Burning Bluebeard – Porchlight Music Theatre – December 15, 2019

Remember the scene in Animal House when John Belushi grabs the guitar out of the hands of the guy playing on the stairs and smashes it against the wall. I wanted to grab the entire cast of the Ruffians’ production of Burning Bluebeard, a show about the tragic December 30, 1903 Iroquois Theater fire, and smash them against the wall, gently of course, as I’m not a violent person.

On the other hand, a ruffian is defined as a violent person, especially one involved in crime, which seems fair, because, as far as I’m concerned, this play is a crime. But, just as no one was ever convicted in connection with the Iroquois fire, Burning Bluebeard has received great reviews over the years in which it has become a December tradition, and, based on the applause, was found innocent by many of those in attendance the night I saw it, in a clear case of audience nullification (see jury nullification if you haven’t watched enough Law and Order).

The Ruffians say that they use a “multi-disciplined creative process [that] fuses acrobatics, story-telling, and pop culture styling into a joyful anarchy that gives voice to the eerily beautiful harmonic hum of magical-realism.” I would agree with all of that, except the joyful part.

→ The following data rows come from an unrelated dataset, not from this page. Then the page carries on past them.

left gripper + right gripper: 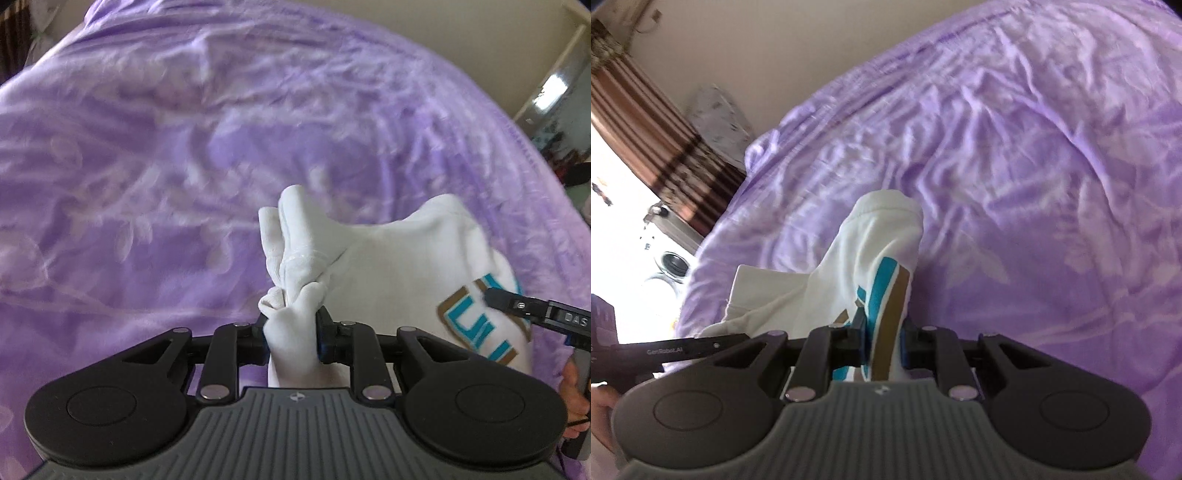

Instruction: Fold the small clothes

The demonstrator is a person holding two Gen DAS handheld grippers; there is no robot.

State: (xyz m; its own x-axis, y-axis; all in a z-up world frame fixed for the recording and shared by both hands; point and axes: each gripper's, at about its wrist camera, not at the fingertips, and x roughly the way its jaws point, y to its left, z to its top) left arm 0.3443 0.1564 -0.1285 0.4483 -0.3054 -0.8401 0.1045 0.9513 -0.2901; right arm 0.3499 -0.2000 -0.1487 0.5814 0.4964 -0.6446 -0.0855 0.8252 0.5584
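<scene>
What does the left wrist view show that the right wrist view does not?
Only the left wrist view: the left gripper clamped on a bunched plain white fold, and a bright doorway. Only the right wrist view: the right gripper clamped on the teal and brown print, brown striped curtains, a washing machine. Both: the white printed cotton garment and the purple plush blanket.

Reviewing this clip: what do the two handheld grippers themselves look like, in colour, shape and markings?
Both match. The left gripper and the right gripper each have a grey ribbed body with a small round emblem, two black rounded side lobes with a disc each, black linkage arms with silver pins, and blue pads inside the fingers. Seen side-on, the right one reads "DAS", the left "GenRobot.AI".
</scene>
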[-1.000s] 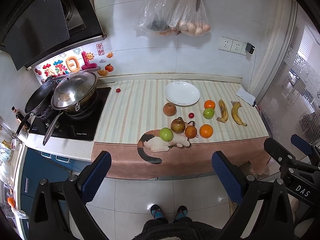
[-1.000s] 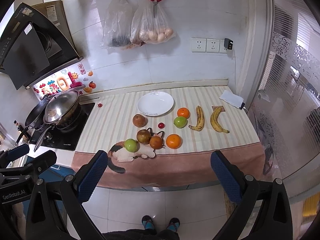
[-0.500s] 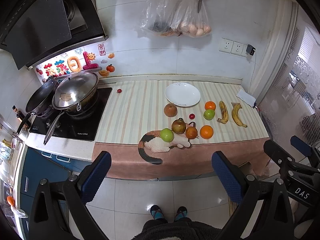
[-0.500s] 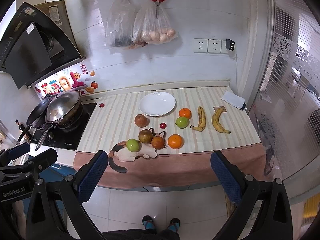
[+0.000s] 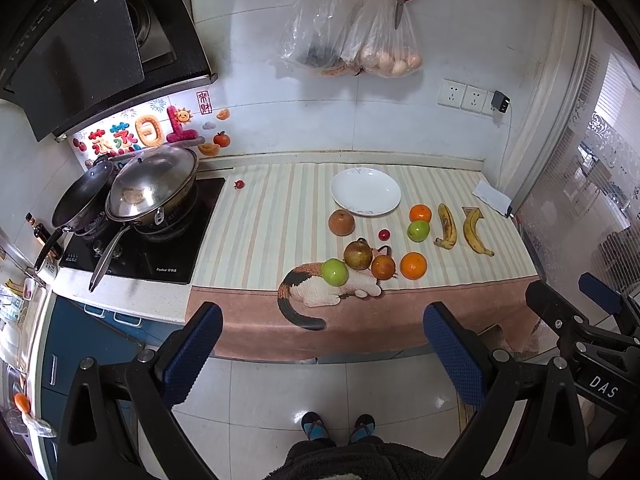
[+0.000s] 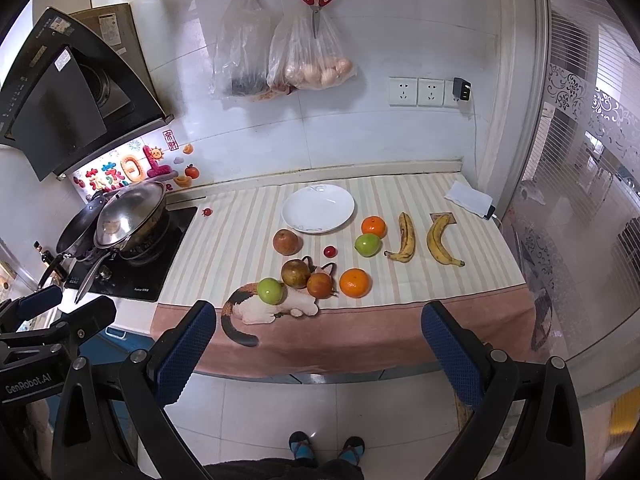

I’m not a big fan of avant-garde theater, the closest I have come to liking it before being the time I saw a production of Austin Pendleton’s Orson’s Shadow about Welles’s production of Ionesco’s Rhinoceros. But, if avant-garde is your thing, then knock yourself out, as opposed to the cast, and see this production. Just don’t sit in the front rows, or the fog, representing smoke, may knock you out.

The play is informative. But, personally, I would recommend, instead, reading the Smithsonian Magazine article about the fire and the reforms that resulted from it.